«Candide ou l’optimisme»: la vie de château de Voltaire

Avec une distribution sans faille, la pièce navigue entre le drame et la comédie, le débat et la mascarade, le réel et la fiction, la grandeur d’âme et la mauvaise foi.
Photo: Yves Renaud Avec une distribution sans faille, la pièce navigue entre le drame et la comédie, le débat et la mascarade, le réel et la fiction, la grandeur d’âme et la mauvaise foi.

Il faut commencer par se réjouir du retour d’Alice Ronfard au TNM. Tout près de dix ans que la metteuse en scène n’avait pas oeuvrée entre les murs de la prestigieuse maison. Après y avoir monté Euripide, Rostand, Shakespeare, Molière et De la Chenelière, la femme de théâtre se mesure cette fois à Voltaire. Pour Candide ou l’Optimisme, elle retrouve l’auteur Pierre Yves Lemieux, avec qui elle avait créé Tristan et Yseult en 2003.

Quand il s’agit de susciter sur scène de riches dialogues entre l’existence d’un auteur et son oeuvre, entre ses idées et ses personnages, entre son époque et la nôtre, Pierre Yves Lemieux n’a pas son pareil. Qu’il jette ses lumières dans les amours tourmentées de Roméo et Juliette ou dans les vies étiolées des Platonov et ses amis, ses adaptations ne sont jamais de banales transpositions. Cette fois, un peu comme il l’avait fait dans Commedia, où Goldoni apparaissait dans toute sa complexité, en un corps à corps avec ses pièces et avec son temps, le dramaturge nous rend à nouveau témoins de la genèse d’une oeuvre littéraire.
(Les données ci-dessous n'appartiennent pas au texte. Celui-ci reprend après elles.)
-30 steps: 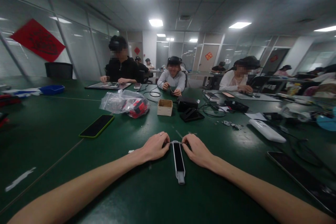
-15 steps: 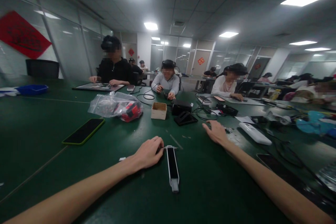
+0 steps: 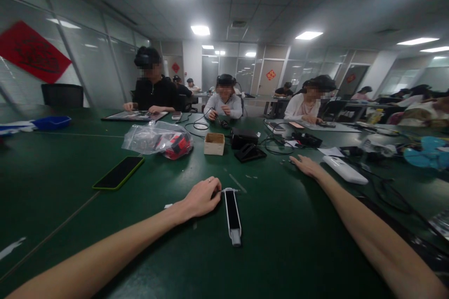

Pour comprendre les enjeux de Candide, conte philosophique paru en 1759, récit initiatique gorgé d’esprit et d’ironie, périple aussi lucide que fantaisiste, aussi spirituel que politique, quoi de mieux que de s’inviter dans le château de Voltaire, à Ferney, là où, avec sa maîtresse (Valérie Blais), son secrétaire (Benoît Drouin-Germain) et deux comédiens de ses amis (Patrice Coquereau et Larissa Corriveau), l’auteur en exil s’apprête à mettre à l’épreuve ses écrits en les jouant comme au théâtre ? Naviguant en toute aisance entre le drame et la comédie, le débat et la mascarade, le réel et la fiction, la grandeur d’âme et la mauvaise foi, la distribution, sans failles, est brillamment menée par Emmanuel Schwartz en Voltaire. Son monologue final, grandiose, vaut à lui seul le déplacement.

Sous un candélabre somptueux, autour d’une table et de quelques chaises, une scénographie admirablement sobre signée Danièle Lévesque, un espace qui fait la part belle aux éclairages souverains de Cédric Delorme-Bouchard et aux délicates projections d’Éric Gagnon, les aventures de Candide, Pangloss et Cunégonde concernent certainement notre époque intolérante et répressive, « théâtre d’orgueil et d’erreur ». Deux cent soixante ans après avoir été proférées pour la première fois, les questions de Voltaire sont d’une criante actualité : « Pourquoi la Cité n’est-elle pas ébranlée quand les brutes versent le sang au village ? Le déni est une complicité, l’indifférence, une condamnation ! »

Candide ou l’optimisme

Texte : Pierre Yves Lemieux, d’après le roman de Voltaire. Mise en scène : Alice Ronfard. Au Théâtre du Nouveau Monde jusqu’au 6 octobre.